De laatste oude clubheld, seizoen 2020-2021
Hoeveel klanten hij in zijn kapsalon heeft ontvangen, is moeilijk te achterhalen. Het jochie dat op 14-jarige leeftijd als ‘inzeperdje’ begon en zich als kapper wist te onderscheiden, liet zich vertellen dat de inmiddels 82-jarige Stevenshofbewoner meer dan 250.000 hoofden met vakmanschap heeft geknipt en geföhnd. Veelal sporthoofden, want wie aan sport deed in de zaal of op het veld wist John te vinden. Ze waren verzekerd van een 1ste klasse coiffure, konden hun verhalen kwijt en kregen het laatste nieuws uit de sportwereld te horen. Johns kapsalon, die hij samen met broer Kees bestierde, was een verzamelplaats van gelijkgestemden.

Toen John onlangs Koninklijk werd onderscheiden voor alles wat hij voor de sport en voor de Stevenshof heeft betekend, verschenen er – in tegenstelling tot de andere gedecoreerden – artikelen in de kranten. Daarin werd nog eens ondubbelzinnig vertelt wat John in zijn lange leven heeft gedaan. Op sportief vlak kregen de door hem georganiseerde Sportmarkten, de voorloper van de latere Rommelmarkt, volop aandacht. Sportmarkten. Een totaal nieuw initiatief waar sportclubs zich konden presenteren. Daar deden jaarlijks meer dan 100 verenigingen aan mee. Wat John allemaal heeft geïnitieerd in de betrekkelijk nieuwe Leidse wijk Stevenshof is een lange lijst aan activiteiten, waarvan de oprichting van de tennisvereniging, compleet met een complex met alles-erop-en-eraan alleen al reden is om hem op het schild te tillen.

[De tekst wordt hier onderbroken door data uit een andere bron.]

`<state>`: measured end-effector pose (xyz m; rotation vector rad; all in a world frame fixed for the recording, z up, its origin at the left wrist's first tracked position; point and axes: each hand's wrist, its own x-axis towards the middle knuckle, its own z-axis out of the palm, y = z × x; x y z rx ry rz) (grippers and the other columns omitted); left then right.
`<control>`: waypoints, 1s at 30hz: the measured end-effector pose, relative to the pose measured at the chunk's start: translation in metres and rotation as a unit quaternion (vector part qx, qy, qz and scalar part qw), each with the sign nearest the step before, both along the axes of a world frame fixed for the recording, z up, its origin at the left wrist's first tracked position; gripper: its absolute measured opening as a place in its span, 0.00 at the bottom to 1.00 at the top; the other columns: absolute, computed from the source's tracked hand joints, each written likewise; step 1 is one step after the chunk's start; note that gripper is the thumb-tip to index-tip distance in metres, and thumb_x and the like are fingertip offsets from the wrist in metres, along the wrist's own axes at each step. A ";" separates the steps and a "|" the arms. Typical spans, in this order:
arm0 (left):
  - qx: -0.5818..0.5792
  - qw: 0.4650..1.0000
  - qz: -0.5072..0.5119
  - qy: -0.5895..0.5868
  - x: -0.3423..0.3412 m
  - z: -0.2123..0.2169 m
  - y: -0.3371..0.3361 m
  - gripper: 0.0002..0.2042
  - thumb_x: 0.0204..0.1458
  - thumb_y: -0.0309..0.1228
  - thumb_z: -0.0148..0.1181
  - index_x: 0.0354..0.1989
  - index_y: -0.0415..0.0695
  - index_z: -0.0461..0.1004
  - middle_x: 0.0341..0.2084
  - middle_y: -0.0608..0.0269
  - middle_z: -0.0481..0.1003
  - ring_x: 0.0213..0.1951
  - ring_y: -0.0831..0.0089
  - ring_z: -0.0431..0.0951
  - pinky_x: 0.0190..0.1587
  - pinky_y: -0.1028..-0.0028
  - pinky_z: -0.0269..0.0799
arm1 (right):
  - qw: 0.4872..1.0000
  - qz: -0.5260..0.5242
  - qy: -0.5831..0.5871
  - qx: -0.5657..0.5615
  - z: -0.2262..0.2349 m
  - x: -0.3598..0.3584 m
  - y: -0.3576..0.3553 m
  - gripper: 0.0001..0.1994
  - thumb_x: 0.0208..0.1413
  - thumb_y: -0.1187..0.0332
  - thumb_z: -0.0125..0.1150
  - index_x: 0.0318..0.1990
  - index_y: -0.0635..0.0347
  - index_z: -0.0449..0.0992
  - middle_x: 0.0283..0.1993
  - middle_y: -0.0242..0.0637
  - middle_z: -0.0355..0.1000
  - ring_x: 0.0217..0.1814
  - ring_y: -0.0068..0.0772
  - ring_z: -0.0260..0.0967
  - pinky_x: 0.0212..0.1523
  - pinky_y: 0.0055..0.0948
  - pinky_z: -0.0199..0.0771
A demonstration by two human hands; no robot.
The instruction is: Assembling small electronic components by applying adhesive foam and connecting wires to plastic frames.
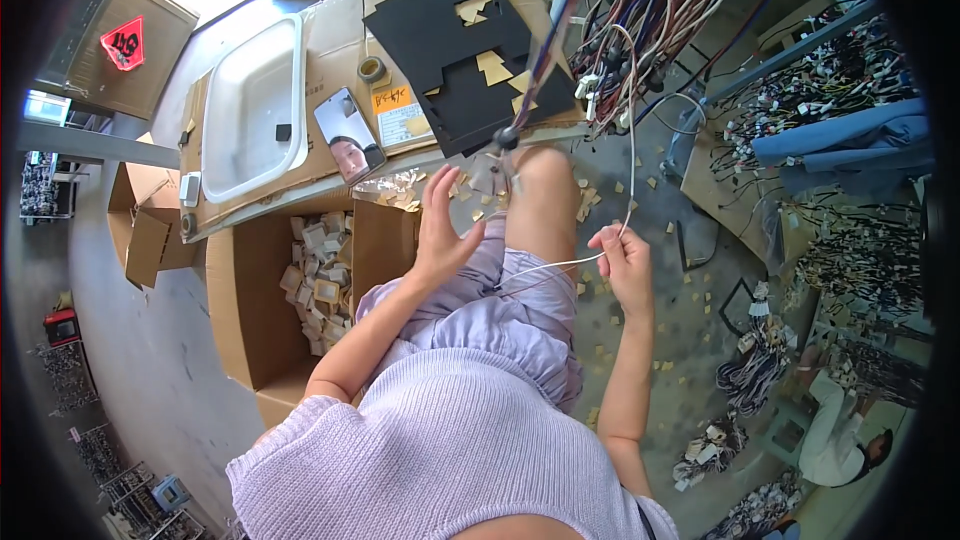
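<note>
Two bare hands work above the person's lap, seen from overhead. Furthest left, an open cardboard box [250, 310] sits on the floor with a heap of small pale square pieces [318, 285] inside it, and above it a cardboard-covered bench [340, 30] carries a white tray [250, 100], a small mirror [347, 132], a roll of tape [372, 69] and black foam sheets [455, 50]. Next comes the left hand [440, 230], raised with fingers spread wide and palm turned toward the knee; it grips nothing and hovers just beside the box's near wall. A thin white wire [545, 268] runs across the lap from close under that hand toward the right, passing over the lilac shorts. The right hand [625, 260] is curled with fingertips pressed together, pinching the wire, which rises from this grip in a loop toward the bundle of coloured cable harnesses [650, 10] hanging above. Small tan scraps litter the floor around the knee. Far right, another person in white [835, 430] crouches among more wire bundles.
</note>
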<state>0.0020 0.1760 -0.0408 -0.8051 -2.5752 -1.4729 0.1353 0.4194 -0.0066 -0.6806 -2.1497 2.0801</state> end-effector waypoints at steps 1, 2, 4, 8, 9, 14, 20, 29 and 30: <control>0.020 0.999 -0.004 0.032 0.004 0.006 0.003 0.31 0.40 0.23 0.62 0.57 0.39 0.62 0.51 0.47 0.66 0.55 0.55 0.67 0.58 0.62 0.62 | 0.999 0.002 0.007 -0.037 0.006 0.003 -0.004 0.16 0.64 0.57 0.53 0.33 0.61 0.74 0.19 0.24 0.65 0.19 0.11 0.57 0.20 0.14 0.54; 0.041 0.997 -0.009 0.064 0.008 0.009 0.005 0.29 0.40 0.22 0.61 0.56 0.39 0.63 0.50 0.48 0.67 0.53 0.55 0.68 0.56 0.63 0.64 | 0.999 -0.002 0.005 -0.038 0.010 0.005 -0.008 0.16 0.64 0.57 0.53 0.33 0.61 0.74 0.19 0.24 0.65 0.19 0.11 0.57 0.20 0.14 0.54; 0.106 0.987 -0.110 -0.043 0.019 0.013 0.009 0.21 0.41 0.17 0.56 0.48 0.38 0.68 0.42 0.53 0.71 0.44 0.59 0.73 0.49 0.67 0.70 | 0.998 -0.011 0.043 -0.051 0.013 0.006 -0.018 0.14 0.65 0.58 0.53 0.34 0.61 0.74 0.20 0.25 0.67 0.21 0.12 0.59 0.22 0.14 0.57; 0.112 0.936 -0.276 -0.190 0.041 0.023 0.027 0.16 0.53 0.26 0.58 0.51 0.39 0.68 0.41 0.53 0.72 0.44 0.62 0.74 0.48 0.69 0.71 | 0.995 -0.034 0.074 -0.065 0.025 0.005 -0.039 0.13 0.65 0.60 0.53 0.35 0.61 0.74 0.22 0.26 0.67 0.21 0.13 0.60 0.23 0.14 0.58; 0.110 0.912 -0.320 -0.232 0.044 0.024 0.030 0.16 0.58 0.32 0.56 0.52 0.39 0.67 0.37 0.57 0.73 0.41 0.69 0.75 0.46 0.73 0.71 | 0.990 -0.054 0.105 -0.078 0.029 0.004 -0.044 0.13 0.65 0.61 0.52 0.36 0.61 0.74 0.22 0.27 0.68 0.22 0.14 0.60 0.24 0.14 0.59; 0.093 0.758 -0.401 -0.507 0.034 0.038 0.015 0.11 0.64 0.33 0.47 0.47 0.40 0.70 0.24 0.72 0.64 0.27 0.84 0.63 0.31 0.81 0.63 | 0.962 -0.208 0.151 -0.094 0.033 0.005 -0.037 0.13 0.66 0.61 0.49 0.35 0.63 0.72 0.22 0.28 0.66 0.21 0.16 0.61 0.22 0.17 0.60; 0.038 0.853 -0.301 -0.424 0.000 0.060 -0.029 0.10 0.64 0.31 0.47 0.42 0.39 0.74 0.23 0.72 0.67 0.26 0.83 0.62 0.29 0.81 0.62 | 0.943 -0.269 0.161 -0.112 0.021 0.005 -0.018 0.13 0.66 0.62 0.50 0.37 0.63 0.72 0.20 0.26 0.64 0.20 0.16 0.58 0.20 0.17 0.57; -0.028 0.919 -0.283 -0.273 0.016 0.047 -0.020 0.07 0.59 0.29 0.50 0.39 0.39 0.71 0.25 0.54 0.76 0.28 0.59 0.77 0.33 0.64 0.72 | 0.835 -0.006 0.179 0.521 0.033 -0.021 -0.072 0.20 0.57 0.62 0.60 0.53 0.62 0.69 0.52 0.42 0.70 0.54 0.46 0.66 0.57 0.42 0.62; -0.029 0.919 -0.285 -0.272 0.016 0.047 -0.020 0.07 0.59 0.29 0.50 0.39 0.39 0.71 0.25 0.54 0.76 0.28 0.59 0.77 0.33 0.64 0.72 | 0.839 -0.002 0.187 0.512 0.029 -0.023 -0.073 0.21 0.57 0.60 0.59 0.54 0.62 0.69 0.52 0.42 0.70 0.55 0.46 0.66 0.58 0.42 0.61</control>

Wat nergens heeft gestaan of de aandacht kreeg is het feit dat John, opgegroeid in het Haagweg-kwartier, lid is geweest van LFC. ‘Daar stond ik op doel,’ grinnikt hij. ‘Niet op het doel natuurlijk, onder de lat.’ Veel LFC-ers herinneren hem als een ‘solide doelman’, die door zijn reflexen en timing vaak de nul wist te houden. Van der Born bewaart warme herinneringen aan medespelers als Piet Gubler, Jilles van der Heijden en de broertjes Heijmans. ‘En niet te vergeten,’ voegt hij er aan toe, ‘aan Piet Kraak, die twee jaar trainer is geweest.’ Piet Kraak, de legendarische keeper van Stormvogels en het Nederlands elftal. ‘Later,’ weet John, ‘vertrok hij naar Denemarken om daar het trainersvak uit te oefenen.’ En dan broer Kees, ook kapper pur sang, die voetbalde bij Leidsche Boys.
John en Kees zijn uitgeknipt en föhnen ook niet meer. Er is niemand die hun specialiteit heeft overgenomen. Welke was dat dan? ‘Wij knipten de logo’s van bekende sportmerken in het haar. Nike, Adidas. Vooral jongeren vonden dat cool.’ Kees mag graag op reis gaan, John blijft dicht bij huis, hij voelt zich senang in de Stevenshof. Van der Born heeft nu meer tijd voor zijn hobby, het schrijven van sprookjes voor Polderpraat, het wijkblad voor de Stevenshof. Zijn geesteskind is kabouter Poppenrood, die volop avonturen beleeft in het grote bos. ‘Er zijn voldoende kabouters om een voetbalelftal samen te stellen,’ zegt hij, ‘ik hoop er nog elf te bedenken. Dan kunnen ze tegen elkaar voetballen.’